3. Contextualise your brand tracking metrics: While it is important to carefully consider which brand tracking KPIs should be included in a brand tracker, supporting questions that explain any changes are useful. Using the pub example again, we might see in tracking a decline in intention to visit over the next year, which is one of our key metrics. Rather than having this question is isolation, it should be paired with a question such as barriers to usage, which would help explain why fewer people are planning on visiting pubs going forward.

4. Consider further research: It is inevitable that there will be shifts in the data that cannot be explained by brand tracking alone or need further exploration. For shifts that are business critical, pairing the tracking with some qualitative research allows for understanding of the why around consumer behaviour to a much greater extent than tracking alone.

Brand tracking examples

NCFE

Objectives: NCFE, an education sector specialist, underwent a rebrand and wanted to understand how the brand was perceived, and where it sat in relation to its competitors. There was a need for both a customer and non-customer focused view to understand the key importance factors in the market and how they performed against them.

 What we did: An annual online 10-minute survey of the relevant market to understand where the brand stands now, and how this might change in the future. Repeating this project on an annual basis allows for understanding on how internal strategy changes are received by the customers, as well as allowing us to monitor any changes to the market that might impact this.

Results: After the first wave, we were clearly able to show the brand its current place in the market relevant to its competitors. We were also able to pinpoint which factors were most important to the market, and where making improvements would be most impactful to their overall brand image.

Greene King BAM

Objectives: Greene King wanted to measure customer experience across their vast portfolio to understand how well each brand is aligned. They also needed to understand the impact that the experience had on their brand tracking metrics.

What we did : A bi-annual 15 minute online BAM survey distributed to staff, customers and colleagues. To gain a full understanding of all the factors at play, the survey is made up of three sections.

  1. Brand standing – allowing for understanding of performance against brand position, brand pillars, brand purpose and brand values.
  2. Brand diagnosis – allowing us to dissect the customer experience and evaluate which stages are bringing the brand to life, and which are underwhelming customers.
  3. Brand impact – understanding the impact of the customer experience journey on likelihood to revisit, recommend and overall satisfaction.

Results:  Each wave, we clearly identify areas of success and areas of improvement over the past 6 months. We provide Greene King with actionable insights that they can use to improve the journey, which has a knock-on effect to their business performance.

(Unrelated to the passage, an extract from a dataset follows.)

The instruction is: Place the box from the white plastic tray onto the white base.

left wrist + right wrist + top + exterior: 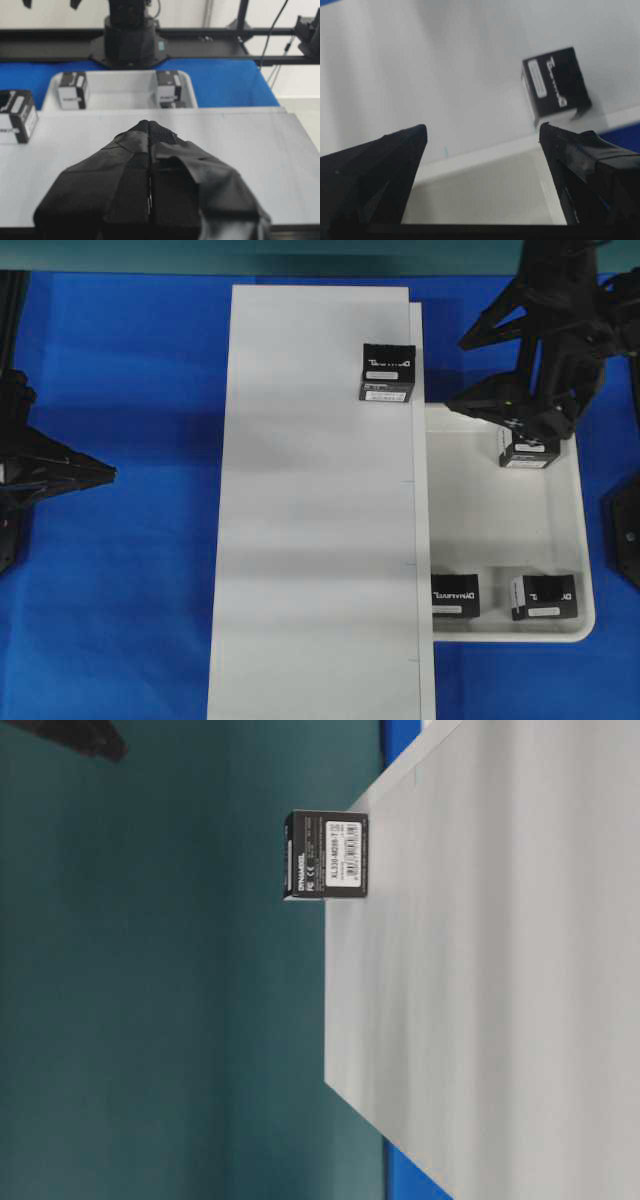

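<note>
Long flat white rectangular board (320,510) lies lengthwise down the middle of the blue tabletop (130,570); its right long edge carries small tick marks and overlaps the left rim of the shallow white plastic tray with rounded corners (560,540). One small black rectangular carton with white lettering on top (388,371) sits on the board near its far right corner, close to the right long edge, white label strip on the side facing the near end. The table-level view shows this same carton standing alone at the board's edge, label side to the camera. Three more black cartons are in the tray: one at the far end (530,450), partly hidden under the right arm, one at the near left corner (455,596) against the board's edge, and one at the near right corner (545,596). Right gripper (482,135) hangs over the far end of the tray with its two black fingers spread wide and nothing between them; its wrist view looks past the tray's rim to the carton on the board, which is well clear of both fingertips. Whether the gripper touches the far carton in the tray cannot be told. Left gripper (149,125) sits at the left edge of the tabletop, beside the board's left long edge, fingers pressed together with no gap and nothing held, pointing across the board toward the tray.
</note>
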Controlling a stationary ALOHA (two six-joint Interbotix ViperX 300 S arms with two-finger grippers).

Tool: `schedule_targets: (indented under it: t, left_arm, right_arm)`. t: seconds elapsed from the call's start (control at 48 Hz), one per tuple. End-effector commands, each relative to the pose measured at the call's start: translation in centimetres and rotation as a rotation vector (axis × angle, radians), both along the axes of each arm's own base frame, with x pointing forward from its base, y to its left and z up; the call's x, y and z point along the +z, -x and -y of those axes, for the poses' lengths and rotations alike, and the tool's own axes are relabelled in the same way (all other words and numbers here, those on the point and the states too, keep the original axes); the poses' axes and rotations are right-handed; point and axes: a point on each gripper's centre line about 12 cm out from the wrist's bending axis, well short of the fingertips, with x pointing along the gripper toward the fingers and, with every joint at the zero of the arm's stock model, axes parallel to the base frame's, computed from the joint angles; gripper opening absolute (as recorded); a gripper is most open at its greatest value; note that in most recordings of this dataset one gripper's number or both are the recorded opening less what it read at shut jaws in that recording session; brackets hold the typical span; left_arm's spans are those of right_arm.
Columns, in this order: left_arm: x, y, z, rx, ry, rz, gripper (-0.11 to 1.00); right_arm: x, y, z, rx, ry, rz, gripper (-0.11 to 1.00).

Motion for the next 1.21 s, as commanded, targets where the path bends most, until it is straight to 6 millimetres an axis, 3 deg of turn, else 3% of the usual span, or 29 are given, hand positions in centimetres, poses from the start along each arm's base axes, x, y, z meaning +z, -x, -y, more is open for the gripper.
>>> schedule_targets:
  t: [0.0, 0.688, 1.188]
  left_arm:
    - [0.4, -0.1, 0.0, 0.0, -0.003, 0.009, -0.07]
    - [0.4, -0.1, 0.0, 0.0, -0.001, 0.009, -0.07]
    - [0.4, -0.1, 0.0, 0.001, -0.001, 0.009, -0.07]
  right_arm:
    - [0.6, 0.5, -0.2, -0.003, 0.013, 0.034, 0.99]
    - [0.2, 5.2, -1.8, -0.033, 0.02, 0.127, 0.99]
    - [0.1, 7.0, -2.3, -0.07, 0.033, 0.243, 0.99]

Scotch Malt Whisky Society (SMWS)  

Objectives: SMWS, a super-premium whisky subscription service, wanted to gain a better understanding of the whisky market from both their own members and prospective members. There was a need to build on qualitative insight to quantify different drivers and barriers to membership, what customer expectations were around the service and which other brands were playing in a similar space. There was also a need to identify tactics to increase customer acquisition, increase customer yield and reduce customer churn.

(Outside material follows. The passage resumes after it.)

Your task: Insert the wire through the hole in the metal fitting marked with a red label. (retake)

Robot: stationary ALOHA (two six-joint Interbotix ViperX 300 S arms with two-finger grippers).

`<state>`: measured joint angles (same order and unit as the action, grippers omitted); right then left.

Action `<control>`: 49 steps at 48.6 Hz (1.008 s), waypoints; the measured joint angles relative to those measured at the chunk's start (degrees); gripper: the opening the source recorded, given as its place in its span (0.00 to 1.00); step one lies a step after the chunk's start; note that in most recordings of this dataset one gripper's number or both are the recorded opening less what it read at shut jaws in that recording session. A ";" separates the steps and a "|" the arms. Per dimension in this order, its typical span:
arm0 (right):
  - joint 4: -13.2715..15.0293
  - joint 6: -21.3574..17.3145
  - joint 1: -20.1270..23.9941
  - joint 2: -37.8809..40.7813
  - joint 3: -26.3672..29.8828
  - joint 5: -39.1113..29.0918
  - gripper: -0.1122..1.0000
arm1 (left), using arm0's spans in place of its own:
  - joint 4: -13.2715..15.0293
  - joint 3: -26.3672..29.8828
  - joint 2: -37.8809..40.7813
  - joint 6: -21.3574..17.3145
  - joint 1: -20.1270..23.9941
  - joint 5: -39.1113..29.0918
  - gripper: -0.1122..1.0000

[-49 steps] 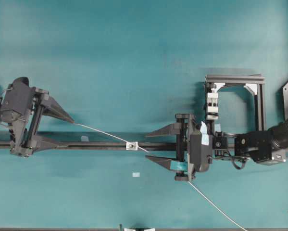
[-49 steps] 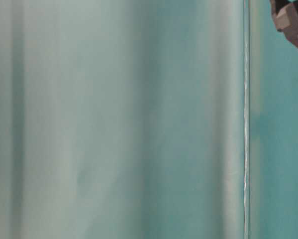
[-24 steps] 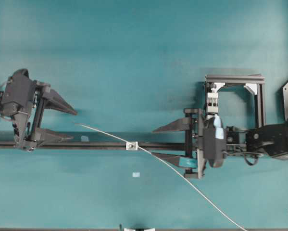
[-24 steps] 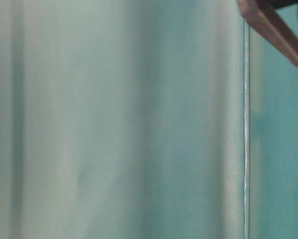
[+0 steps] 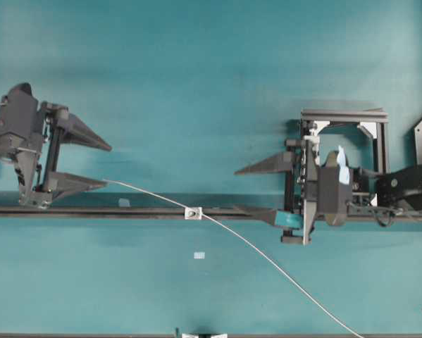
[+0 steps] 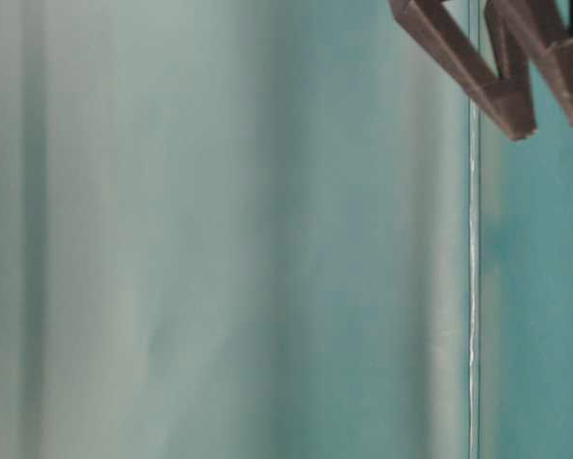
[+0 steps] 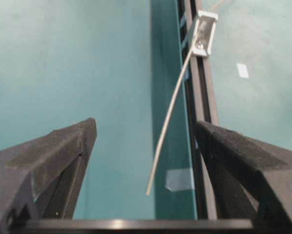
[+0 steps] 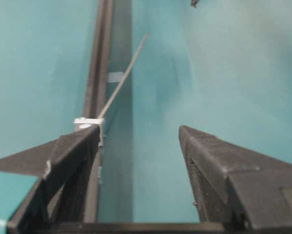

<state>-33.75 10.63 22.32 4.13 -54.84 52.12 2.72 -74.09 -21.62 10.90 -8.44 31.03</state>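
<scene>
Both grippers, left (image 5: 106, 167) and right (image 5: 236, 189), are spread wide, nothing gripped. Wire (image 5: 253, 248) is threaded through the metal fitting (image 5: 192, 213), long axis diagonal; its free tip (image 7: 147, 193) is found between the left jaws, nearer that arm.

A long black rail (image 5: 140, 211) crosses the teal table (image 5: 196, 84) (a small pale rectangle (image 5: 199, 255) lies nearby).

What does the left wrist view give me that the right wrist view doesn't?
Only the left wrist view shows the wire's free tip lying unheld between the open left tool fingers, and a small pale rectangle on the table. Only the right wrist view shows the open right tool. Both show the wire passing the metal fitting on the black rail.
</scene>
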 measured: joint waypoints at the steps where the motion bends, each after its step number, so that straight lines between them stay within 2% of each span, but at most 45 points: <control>1: 0.00 0.00 -0.26 -0.18 -0.18 0.00 0.77 | 0.09 0.00 -0.18 -0.44 0.00 0.00 0.87; 10: 0.00 0.00 -1.32 -1.49 -0.88 -0.44 0.77 | 0.00 0.44 -1.05 -2.99 0.79 -0.53 0.87; 49: 0.00 0.00 -2.46 -3.69 -2.37 -2.11 0.77 | 0.00 0.70 -1.14 -3.08 1.49 -0.97 0.86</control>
<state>-33.75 10.63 19.86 0.44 -57.22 50.01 2.72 -73.39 -22.76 7.82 -6.94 30.06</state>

What we did: A 10-minute online survey speaking to their database of customers and a panel of prospective whisky subscribers across 8 different markets. Given the premium nature, we made sure to only include respondents that reflected this market so that results could be as actionable as possible.

Results: The initial research identified several areas for the SMWS brand to target, to increase acquisition, yield and reduce churn with the results being widely distributed across the business. Following an initial wave in 2020, the research has been repeated to allow the brand a view on changes to the market, and how this will impact their customers. As well as identifying potential future threats that might be relevant at both a category and brand level.